Input data:
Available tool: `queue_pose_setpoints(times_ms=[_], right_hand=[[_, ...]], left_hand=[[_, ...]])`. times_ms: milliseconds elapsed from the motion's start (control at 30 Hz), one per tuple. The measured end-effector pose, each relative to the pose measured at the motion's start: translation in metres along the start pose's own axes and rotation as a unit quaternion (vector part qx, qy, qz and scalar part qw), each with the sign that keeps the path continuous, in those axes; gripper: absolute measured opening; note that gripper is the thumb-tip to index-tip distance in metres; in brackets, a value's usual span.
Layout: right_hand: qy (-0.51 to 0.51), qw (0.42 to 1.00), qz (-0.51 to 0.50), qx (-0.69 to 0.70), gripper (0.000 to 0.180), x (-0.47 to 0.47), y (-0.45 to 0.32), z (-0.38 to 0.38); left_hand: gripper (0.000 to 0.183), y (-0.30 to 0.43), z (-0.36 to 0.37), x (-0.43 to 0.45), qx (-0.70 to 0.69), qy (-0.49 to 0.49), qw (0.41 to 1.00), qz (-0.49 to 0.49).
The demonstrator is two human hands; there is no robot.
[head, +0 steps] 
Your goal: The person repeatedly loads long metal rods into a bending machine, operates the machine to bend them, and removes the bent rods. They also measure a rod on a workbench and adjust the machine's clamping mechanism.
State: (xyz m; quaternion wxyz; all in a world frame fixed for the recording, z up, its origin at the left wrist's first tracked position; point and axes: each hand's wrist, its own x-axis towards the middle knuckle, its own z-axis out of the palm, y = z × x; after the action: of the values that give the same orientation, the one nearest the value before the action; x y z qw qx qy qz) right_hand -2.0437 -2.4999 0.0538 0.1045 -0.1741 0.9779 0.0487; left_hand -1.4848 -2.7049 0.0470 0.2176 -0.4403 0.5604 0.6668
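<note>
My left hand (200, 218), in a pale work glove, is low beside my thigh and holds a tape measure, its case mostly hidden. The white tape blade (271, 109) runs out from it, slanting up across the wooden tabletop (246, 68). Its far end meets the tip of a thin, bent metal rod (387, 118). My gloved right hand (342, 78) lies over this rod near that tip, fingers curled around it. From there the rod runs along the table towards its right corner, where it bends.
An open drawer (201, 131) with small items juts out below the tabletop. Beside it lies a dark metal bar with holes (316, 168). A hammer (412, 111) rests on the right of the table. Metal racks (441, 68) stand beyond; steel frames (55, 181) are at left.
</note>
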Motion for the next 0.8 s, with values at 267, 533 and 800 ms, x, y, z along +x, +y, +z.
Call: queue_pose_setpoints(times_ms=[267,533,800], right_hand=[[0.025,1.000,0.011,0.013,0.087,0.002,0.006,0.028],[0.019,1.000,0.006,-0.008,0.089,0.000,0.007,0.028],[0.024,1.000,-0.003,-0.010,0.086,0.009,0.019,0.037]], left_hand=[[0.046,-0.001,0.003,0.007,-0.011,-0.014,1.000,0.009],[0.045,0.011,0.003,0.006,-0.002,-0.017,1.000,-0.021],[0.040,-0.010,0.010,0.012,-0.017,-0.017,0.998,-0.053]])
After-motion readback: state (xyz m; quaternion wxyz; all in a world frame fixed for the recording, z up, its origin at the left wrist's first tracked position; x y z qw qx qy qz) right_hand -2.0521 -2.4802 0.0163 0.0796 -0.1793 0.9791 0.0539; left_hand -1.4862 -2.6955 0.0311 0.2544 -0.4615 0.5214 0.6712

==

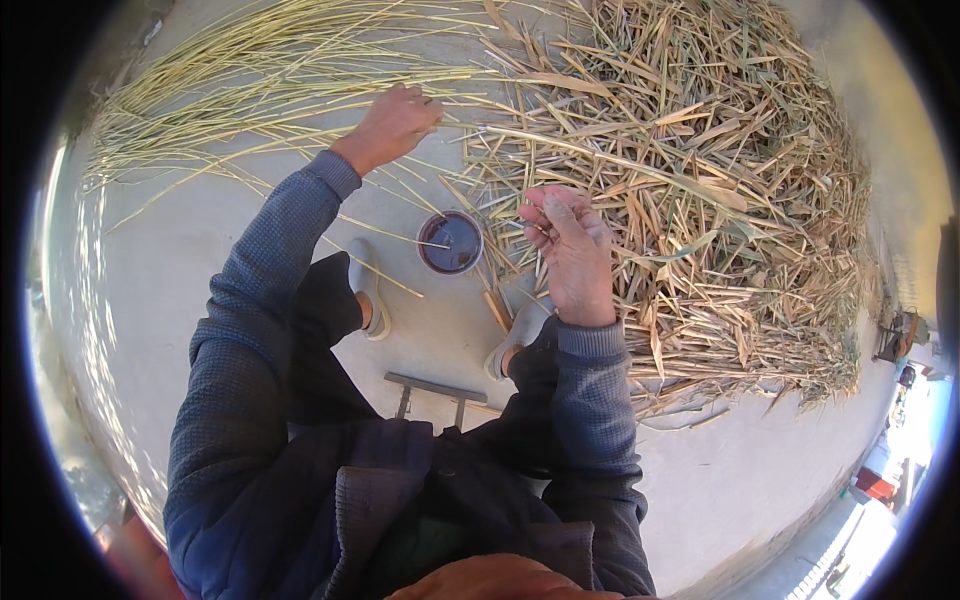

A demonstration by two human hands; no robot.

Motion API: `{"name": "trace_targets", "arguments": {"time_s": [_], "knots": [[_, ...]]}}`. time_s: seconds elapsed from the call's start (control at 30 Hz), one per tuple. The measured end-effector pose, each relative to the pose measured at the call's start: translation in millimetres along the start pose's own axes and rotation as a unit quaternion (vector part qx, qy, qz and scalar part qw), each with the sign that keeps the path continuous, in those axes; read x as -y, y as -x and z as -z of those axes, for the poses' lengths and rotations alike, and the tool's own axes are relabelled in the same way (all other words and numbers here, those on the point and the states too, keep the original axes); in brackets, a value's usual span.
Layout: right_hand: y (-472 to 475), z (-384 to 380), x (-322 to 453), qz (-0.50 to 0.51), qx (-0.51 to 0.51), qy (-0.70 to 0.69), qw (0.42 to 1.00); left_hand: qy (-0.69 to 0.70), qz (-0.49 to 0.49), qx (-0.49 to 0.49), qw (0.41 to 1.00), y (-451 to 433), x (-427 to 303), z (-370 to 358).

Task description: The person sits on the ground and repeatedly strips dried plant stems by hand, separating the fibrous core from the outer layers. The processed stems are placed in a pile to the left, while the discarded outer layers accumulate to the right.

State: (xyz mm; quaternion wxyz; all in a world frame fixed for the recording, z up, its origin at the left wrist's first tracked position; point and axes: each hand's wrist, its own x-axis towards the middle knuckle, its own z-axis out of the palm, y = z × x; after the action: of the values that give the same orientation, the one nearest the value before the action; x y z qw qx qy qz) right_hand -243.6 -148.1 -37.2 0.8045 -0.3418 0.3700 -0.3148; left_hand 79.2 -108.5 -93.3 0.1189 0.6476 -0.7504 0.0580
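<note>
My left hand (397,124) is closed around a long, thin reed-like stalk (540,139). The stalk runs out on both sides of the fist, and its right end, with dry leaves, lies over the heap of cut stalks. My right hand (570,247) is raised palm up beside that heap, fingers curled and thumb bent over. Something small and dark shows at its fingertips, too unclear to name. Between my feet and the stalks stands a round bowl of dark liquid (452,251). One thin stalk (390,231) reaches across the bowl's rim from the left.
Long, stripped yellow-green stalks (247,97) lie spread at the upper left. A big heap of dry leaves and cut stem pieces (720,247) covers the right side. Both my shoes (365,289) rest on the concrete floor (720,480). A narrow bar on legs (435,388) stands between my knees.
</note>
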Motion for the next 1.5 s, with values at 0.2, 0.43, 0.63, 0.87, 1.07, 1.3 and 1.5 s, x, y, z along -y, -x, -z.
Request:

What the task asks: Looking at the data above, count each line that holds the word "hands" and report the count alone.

Written response: 2